Seek and destroy

The Demolished Man
£6.99,
Gollancz
(1999)

We follow murderer Ben Reich and ESP-capable detective Lincoln Powell as they battle it out in twenty-fourth century America and in the timeless provinces of the human mind. Reich is an abnormality, a psychotic, who has hidden himself through tricks and bluffs from the sprawling organization of espers. The gifted have become, through Hippocratic principles, guardians of mankind's psychology. If Reich is a first-class killer then Powell is a first-class ESPer, and to trap Reich will take first-class methods. Everything hinges on the motivation, which only the espers can divine. Can they get to Reich in time?

Science fiction arguably works better as a style rather than a genre---the pure desire to present fascinating ideas and scientific speculations is more suited to an encyclopædia than a novel, but by using those ideas as a medium and source of analogies for a story is a subtle balancing act that makes good, better, bester. That the The Demolished Man is a thriller, and a fast-paced, convoluted one at that, enjoyable and rich in detail and characters is undeniable; but that it's SF? Well... SF definitely takes a back-seat at times, but if it weren't along for the ride then where would the fun be?
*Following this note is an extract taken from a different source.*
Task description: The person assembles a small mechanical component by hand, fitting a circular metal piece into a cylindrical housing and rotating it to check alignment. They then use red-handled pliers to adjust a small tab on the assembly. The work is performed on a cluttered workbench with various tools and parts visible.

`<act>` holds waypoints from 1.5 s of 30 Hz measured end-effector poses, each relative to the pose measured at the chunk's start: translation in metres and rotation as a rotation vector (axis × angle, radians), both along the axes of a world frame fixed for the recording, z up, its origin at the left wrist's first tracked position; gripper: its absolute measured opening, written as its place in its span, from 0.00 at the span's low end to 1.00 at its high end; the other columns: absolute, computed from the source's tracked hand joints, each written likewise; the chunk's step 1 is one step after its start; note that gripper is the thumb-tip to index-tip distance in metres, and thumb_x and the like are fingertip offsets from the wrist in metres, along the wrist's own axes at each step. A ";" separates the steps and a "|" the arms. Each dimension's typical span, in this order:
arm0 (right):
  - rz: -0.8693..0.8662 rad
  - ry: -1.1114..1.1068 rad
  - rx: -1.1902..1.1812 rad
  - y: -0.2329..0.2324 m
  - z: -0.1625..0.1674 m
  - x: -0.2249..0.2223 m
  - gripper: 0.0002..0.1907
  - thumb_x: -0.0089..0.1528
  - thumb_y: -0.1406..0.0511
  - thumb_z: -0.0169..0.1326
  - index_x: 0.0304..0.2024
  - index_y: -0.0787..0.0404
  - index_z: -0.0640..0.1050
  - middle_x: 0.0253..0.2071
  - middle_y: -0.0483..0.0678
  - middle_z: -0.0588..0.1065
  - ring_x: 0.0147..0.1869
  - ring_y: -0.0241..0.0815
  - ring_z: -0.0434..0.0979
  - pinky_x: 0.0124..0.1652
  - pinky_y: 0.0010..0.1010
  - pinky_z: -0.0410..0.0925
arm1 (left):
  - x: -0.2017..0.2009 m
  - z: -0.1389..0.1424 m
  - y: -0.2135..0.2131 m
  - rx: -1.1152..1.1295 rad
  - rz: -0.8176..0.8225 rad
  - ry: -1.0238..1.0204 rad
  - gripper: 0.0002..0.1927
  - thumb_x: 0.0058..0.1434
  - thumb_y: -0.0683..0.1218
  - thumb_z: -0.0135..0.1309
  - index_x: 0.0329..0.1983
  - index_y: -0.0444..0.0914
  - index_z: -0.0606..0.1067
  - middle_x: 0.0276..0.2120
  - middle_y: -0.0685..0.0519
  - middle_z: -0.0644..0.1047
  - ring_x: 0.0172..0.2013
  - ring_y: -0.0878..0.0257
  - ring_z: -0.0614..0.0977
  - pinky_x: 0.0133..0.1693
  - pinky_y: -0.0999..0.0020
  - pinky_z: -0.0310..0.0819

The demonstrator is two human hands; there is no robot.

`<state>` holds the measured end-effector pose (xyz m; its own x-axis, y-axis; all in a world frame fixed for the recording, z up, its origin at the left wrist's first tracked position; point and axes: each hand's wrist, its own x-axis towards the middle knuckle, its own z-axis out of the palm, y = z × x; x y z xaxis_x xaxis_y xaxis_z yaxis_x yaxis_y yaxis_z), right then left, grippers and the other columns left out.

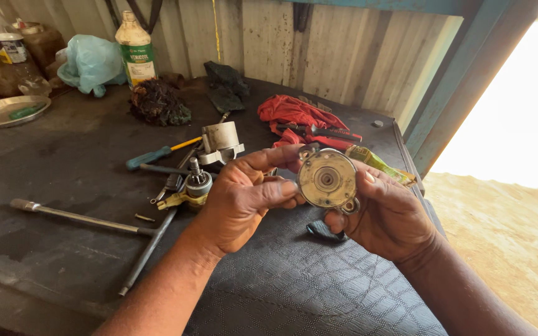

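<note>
From my remote station I find the lighting strongly uneven. Daylight enters from the open doorway (518, 106) at upper right, which is blown out to near white (no detail recoverable there). The sandy ground (499, 242) below it is bright and washed. The dark workbench (45, 242) sits in shade, evenly lit, with only soft shadows under the tools. The round metal part (327, 179) catches a mild sheen, no hard glare. The left hand (241, 199) and right hand (387, 218) are sharp and adequately exposed. I note slight softness on the bottles (135, 46) at the far left, and wide-angle stretching along the frame edges.
</note>
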<state>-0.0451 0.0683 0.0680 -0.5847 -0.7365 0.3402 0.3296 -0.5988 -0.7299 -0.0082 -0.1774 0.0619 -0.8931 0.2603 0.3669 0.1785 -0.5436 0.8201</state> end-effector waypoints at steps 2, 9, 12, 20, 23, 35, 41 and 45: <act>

The novel has aged badly in places. While Asimov can be forgiven for programming his spaceships with punched cards, making them charmingly Heath-Robinson, in fact, it's hard to forgive Bester for concretizing pre-1950s psychology. Ascientific Freudian nonsense mapped out before your eyes---a telepath having highly literate conversations with someone's preconscious, for example, or a trip through their ego, id and superego like the cheap special effects in Star Trek V---stumbles, and is stuffy and unconvincing. The more highfalutin reasons for risking so much to catch Reich are also, it must be said, nonsense: Reich killed someone, which nobody has done in mainstream society for years; why abstract it further when there's no need?

But if it is nonsense (and the careful characterizations, fascinating cultural/technological interfacing, and otherwise watertight plot must surely rescue the rest from such a condemnation), it's grand nonsense, blockbuster, rollicking, thumping, readable, enjoyable nonsense. If it's nonsense, then let's have more.